Even if you accept "it must be completely impossible for students to access the internet during exam periods" as an important goal (it seems very extreme to me, but whatever) I'm astonished that cutting the entire country's internet off is the only way to achieve that.
What about cutting off just mobile data + school wifi? Everybody with wifi or a network connection elsewhere would be just fine. Still extreme, but dramatically less disruptive.
Plausibly you could limit this further, to block data only on phone masts near schools.
Still an ridiculous measure, but I'm really surprised that they've taken the most extreme measure possible instead of trying to limit the fallout at least a little bit.
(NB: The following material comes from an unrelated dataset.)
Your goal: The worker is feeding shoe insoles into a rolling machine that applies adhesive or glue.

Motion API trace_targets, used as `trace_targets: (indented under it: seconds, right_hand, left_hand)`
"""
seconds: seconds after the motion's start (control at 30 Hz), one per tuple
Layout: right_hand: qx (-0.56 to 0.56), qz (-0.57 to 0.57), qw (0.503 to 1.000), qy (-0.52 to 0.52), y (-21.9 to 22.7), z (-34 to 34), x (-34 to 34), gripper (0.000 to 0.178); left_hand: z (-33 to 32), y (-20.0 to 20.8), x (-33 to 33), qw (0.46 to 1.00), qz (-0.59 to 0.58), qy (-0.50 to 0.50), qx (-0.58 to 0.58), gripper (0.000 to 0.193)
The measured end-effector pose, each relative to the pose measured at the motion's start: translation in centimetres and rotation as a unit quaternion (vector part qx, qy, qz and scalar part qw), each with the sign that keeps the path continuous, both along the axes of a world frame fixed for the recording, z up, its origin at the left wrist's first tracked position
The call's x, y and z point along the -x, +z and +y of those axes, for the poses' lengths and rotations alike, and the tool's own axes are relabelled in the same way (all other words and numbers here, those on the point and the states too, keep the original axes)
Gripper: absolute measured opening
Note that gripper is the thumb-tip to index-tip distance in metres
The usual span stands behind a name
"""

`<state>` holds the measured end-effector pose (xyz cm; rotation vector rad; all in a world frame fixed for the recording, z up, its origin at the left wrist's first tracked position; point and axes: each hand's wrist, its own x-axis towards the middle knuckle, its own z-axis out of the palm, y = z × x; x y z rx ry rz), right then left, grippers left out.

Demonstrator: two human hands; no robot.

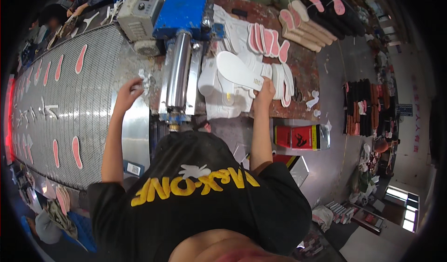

It's not like nobody is using it - https://data.worldbank.org/indicator/IT.NET.USER.ZS?location... shows that by 2017 more than 1/3 of Syrians had internet access, and rapidly increasing.
At some level of incompetence, you might ask whether the underlying assumptions are wrong -- for example, perhaps they're looking for excuses to reduce internet access more generally.
Given the year+ we've just had, I'm more surprised to see comments like this ignoring the possibility that perhaps students aren't sat in schools or exam rooms?
If you had an entire country worth of students taking exams from home, absolutely possible given the past year, and you wanted, as a government to prevent them cheating by accessing the internet, what, I wonder would the most obvious solution be?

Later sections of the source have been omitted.